▶ _The task_
Look through the records, and whenever a line includes the word "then", copy it.

▶ _Data extract_
━━━━━━━━
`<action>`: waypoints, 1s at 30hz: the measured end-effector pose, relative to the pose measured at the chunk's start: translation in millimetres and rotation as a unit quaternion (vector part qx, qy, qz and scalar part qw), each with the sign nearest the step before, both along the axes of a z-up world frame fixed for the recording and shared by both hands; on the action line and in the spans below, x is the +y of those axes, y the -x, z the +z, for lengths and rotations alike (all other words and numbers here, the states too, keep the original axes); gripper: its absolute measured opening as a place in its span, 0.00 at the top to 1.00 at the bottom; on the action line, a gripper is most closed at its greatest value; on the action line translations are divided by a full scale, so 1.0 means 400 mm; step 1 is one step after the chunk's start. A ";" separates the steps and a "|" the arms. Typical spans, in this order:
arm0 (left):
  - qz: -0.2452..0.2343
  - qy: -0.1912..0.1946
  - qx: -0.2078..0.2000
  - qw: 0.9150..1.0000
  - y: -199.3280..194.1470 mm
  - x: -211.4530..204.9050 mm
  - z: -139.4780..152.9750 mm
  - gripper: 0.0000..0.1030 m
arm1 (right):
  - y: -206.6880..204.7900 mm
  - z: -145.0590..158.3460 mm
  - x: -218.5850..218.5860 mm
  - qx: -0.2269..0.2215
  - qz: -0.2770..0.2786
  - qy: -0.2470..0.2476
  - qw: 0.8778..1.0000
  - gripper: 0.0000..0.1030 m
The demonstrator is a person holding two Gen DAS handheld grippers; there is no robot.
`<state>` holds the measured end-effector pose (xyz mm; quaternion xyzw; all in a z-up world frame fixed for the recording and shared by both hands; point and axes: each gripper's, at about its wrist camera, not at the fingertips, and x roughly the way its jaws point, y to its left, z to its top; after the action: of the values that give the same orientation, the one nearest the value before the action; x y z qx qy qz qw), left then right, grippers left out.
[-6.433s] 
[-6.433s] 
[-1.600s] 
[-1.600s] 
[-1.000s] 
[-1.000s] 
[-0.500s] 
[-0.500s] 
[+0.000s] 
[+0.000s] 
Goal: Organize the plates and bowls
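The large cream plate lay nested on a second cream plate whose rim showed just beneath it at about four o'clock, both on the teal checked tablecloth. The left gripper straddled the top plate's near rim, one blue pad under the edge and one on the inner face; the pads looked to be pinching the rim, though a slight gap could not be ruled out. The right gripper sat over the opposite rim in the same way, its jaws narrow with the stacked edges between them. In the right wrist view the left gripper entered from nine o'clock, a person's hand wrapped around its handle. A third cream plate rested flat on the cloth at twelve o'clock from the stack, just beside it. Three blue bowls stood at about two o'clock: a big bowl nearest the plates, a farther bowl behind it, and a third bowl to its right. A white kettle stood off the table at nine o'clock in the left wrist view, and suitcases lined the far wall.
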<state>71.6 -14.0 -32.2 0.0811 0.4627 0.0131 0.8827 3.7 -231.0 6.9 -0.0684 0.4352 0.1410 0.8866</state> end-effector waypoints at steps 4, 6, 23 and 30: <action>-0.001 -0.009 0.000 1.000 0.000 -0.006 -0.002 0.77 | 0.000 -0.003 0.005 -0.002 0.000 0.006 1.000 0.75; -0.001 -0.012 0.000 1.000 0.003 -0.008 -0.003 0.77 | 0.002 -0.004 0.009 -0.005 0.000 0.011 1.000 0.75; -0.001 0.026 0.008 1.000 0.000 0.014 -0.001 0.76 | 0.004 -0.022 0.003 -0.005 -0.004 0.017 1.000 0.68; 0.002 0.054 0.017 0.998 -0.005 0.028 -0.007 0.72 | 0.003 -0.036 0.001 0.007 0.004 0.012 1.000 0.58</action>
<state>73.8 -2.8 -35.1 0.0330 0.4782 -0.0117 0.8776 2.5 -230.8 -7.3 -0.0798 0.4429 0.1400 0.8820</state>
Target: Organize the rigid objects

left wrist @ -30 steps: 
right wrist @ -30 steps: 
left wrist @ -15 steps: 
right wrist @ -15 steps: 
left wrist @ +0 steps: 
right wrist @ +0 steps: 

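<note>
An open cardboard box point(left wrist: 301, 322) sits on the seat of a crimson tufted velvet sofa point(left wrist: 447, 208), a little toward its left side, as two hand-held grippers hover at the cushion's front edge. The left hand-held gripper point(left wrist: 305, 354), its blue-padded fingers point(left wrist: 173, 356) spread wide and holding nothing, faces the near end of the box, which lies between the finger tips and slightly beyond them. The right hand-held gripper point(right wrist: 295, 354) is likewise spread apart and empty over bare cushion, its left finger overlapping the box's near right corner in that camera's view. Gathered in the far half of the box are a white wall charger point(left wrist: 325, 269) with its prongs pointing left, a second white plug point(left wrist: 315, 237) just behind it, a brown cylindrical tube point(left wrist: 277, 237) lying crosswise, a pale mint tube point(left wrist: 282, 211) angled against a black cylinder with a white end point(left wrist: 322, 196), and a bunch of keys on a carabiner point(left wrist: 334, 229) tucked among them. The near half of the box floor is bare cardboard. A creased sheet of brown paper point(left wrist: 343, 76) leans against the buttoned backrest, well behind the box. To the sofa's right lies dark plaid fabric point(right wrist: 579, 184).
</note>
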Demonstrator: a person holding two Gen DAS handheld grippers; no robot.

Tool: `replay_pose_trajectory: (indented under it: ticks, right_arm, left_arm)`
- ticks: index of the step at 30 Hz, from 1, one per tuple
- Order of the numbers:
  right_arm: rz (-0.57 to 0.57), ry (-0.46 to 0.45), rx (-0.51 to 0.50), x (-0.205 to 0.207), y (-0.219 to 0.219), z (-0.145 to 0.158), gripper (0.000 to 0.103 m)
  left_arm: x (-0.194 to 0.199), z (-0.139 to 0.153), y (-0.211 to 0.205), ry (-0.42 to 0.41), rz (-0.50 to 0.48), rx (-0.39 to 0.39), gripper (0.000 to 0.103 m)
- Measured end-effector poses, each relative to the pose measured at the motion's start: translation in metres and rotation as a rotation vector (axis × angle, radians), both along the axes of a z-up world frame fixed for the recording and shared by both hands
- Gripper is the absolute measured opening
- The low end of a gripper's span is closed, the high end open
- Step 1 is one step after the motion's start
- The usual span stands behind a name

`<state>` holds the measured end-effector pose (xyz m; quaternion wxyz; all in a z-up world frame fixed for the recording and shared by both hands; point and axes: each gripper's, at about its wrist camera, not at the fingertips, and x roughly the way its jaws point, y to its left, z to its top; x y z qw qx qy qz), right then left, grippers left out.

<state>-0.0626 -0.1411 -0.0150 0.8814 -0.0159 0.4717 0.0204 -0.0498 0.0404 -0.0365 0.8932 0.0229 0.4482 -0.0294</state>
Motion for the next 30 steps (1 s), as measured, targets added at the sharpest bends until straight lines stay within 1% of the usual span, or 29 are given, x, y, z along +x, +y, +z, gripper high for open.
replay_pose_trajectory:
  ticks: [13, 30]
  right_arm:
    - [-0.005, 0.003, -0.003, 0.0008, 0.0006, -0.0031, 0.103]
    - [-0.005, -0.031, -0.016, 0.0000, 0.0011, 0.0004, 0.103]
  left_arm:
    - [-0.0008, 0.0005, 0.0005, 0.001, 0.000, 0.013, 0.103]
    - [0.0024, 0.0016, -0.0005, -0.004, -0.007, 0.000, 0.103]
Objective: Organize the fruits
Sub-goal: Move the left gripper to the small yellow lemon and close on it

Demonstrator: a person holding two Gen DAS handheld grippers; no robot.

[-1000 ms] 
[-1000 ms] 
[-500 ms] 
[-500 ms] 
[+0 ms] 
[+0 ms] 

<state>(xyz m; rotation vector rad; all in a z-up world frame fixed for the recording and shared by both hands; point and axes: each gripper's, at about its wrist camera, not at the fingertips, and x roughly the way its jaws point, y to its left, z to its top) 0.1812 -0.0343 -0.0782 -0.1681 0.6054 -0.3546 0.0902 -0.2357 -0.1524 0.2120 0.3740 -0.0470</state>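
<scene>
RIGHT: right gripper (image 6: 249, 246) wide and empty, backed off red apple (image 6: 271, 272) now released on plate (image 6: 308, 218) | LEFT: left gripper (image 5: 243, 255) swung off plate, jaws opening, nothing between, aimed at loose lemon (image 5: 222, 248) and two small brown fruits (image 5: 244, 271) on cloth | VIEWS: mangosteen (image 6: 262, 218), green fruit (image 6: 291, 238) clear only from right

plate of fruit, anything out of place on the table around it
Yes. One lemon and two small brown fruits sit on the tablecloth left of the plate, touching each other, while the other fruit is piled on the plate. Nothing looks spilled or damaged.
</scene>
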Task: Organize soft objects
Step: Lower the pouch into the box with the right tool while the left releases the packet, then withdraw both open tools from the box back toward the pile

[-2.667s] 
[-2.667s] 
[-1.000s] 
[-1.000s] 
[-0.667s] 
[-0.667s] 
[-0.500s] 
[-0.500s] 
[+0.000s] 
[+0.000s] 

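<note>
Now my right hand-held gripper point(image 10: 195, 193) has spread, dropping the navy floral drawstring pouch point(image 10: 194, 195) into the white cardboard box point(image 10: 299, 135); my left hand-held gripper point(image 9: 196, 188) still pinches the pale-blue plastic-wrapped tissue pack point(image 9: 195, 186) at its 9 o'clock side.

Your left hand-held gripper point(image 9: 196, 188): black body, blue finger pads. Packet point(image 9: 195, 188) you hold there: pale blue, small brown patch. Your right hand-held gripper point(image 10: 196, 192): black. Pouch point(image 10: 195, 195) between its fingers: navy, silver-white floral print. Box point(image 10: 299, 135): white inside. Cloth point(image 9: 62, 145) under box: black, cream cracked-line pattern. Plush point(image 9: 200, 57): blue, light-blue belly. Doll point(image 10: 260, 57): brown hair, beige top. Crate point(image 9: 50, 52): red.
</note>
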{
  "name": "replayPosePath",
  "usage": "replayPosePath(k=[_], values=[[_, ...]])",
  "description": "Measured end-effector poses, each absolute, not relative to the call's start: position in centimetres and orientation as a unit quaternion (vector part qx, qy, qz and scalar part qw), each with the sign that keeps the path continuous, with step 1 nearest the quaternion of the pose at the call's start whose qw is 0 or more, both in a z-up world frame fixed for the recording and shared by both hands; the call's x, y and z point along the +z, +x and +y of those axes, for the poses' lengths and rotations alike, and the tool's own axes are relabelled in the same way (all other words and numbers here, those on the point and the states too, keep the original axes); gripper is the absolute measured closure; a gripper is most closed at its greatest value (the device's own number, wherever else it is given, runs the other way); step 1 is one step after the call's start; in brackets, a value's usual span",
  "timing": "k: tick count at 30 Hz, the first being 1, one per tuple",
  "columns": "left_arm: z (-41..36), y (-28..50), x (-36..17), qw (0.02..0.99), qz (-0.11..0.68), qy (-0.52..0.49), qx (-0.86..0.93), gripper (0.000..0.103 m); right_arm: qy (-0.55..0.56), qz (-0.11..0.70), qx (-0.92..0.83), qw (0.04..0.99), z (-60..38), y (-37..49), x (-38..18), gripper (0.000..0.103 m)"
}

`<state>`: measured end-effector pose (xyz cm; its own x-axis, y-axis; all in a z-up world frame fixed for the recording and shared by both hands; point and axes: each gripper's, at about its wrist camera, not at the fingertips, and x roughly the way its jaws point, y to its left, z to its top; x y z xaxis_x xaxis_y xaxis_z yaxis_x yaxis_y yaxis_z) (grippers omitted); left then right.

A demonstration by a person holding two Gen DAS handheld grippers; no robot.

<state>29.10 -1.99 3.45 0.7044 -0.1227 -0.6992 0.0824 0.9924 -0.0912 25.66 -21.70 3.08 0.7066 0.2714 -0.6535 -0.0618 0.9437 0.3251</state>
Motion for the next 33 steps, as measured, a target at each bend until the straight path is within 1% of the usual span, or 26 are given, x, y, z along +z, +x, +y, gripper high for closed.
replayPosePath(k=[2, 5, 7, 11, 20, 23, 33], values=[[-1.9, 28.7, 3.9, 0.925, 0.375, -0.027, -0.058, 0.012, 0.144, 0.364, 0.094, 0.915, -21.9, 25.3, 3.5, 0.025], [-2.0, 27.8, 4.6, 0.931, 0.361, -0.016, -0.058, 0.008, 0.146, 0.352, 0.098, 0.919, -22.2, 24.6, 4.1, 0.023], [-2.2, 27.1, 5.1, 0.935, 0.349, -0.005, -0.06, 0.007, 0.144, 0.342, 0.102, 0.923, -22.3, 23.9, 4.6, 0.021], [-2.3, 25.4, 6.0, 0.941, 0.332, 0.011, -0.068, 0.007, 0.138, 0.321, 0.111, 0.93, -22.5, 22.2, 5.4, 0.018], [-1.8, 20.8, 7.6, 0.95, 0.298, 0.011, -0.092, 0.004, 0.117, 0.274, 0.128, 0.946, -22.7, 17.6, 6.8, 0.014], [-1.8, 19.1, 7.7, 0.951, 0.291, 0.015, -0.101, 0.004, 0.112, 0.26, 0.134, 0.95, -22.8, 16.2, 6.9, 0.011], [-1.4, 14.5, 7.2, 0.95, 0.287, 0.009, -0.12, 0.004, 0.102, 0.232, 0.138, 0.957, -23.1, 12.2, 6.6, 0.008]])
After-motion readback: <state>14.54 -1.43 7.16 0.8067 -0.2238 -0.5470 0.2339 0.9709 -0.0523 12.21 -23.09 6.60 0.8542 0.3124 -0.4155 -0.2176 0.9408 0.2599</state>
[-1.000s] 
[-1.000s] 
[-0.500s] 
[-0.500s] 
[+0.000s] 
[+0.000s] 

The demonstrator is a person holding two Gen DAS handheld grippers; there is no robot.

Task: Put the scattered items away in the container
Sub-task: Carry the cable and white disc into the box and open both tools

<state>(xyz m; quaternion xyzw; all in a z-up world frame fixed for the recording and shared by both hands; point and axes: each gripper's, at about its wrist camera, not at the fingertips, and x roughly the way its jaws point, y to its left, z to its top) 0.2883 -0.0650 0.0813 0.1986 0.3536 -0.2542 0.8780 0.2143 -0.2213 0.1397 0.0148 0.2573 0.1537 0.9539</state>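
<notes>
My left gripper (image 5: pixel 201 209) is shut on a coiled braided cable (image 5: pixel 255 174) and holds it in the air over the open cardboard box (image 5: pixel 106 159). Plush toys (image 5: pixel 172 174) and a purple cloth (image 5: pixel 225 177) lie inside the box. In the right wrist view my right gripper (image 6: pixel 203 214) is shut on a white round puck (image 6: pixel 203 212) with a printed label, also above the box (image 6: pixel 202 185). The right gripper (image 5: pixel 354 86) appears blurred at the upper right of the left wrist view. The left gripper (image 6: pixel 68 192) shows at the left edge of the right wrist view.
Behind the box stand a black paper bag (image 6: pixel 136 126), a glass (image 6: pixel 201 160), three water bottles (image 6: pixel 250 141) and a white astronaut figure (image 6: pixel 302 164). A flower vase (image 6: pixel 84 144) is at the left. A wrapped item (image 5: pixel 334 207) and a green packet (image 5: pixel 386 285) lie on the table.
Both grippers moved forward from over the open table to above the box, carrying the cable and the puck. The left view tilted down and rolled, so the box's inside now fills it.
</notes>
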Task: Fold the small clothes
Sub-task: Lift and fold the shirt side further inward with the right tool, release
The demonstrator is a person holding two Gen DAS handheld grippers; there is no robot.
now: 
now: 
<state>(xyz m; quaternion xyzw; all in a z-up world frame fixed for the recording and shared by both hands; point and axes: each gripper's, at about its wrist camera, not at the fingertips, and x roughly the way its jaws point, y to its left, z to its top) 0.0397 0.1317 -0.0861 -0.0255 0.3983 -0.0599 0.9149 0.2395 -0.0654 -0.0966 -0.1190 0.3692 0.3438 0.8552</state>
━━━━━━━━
▶ _Task response_
`<state>` holds the measured end-effector pose (xyz mm; quaternion xyzw; all in a z-up world frame fixed for the recording and shared by both hands; point and axes: each gripper's, at about its wrist camera, not at the fingertips, and x roughly the way its jaws point, y to its left, z to its top; after the action: of the values that give the same orientation, the one nearest the value before the action; x y z qx qy qz qw), left then right, grippers left out.
`<state>` holds the measured end-effector pose (xyz m; quaternion wxyz; all in a z-up world frame fixed for the recording and shared by both hands; point and axes: each gripper's, at about its wrist camera, not at the fingertips, and x roughly the way its jaws point, y to its left, z to its top; x y z qw qx qy qz), right then left, grippers left out.
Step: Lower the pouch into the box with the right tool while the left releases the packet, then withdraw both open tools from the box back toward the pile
`<state>`: measured end-effector pose (xyz cm; its own x-axis, y-axis; all in a z-up world frame fixed for the recording and shared by both hands; point and axes: each gripper's, at about its wrist camera, not at the fingertips, and x roughly the way its jaws point, y to its left, z to its top; x y z xaxis_x xaxis_y xaxis_z yaxis_x yaxis_y yaxis_z) (grippers omitted); left then right.

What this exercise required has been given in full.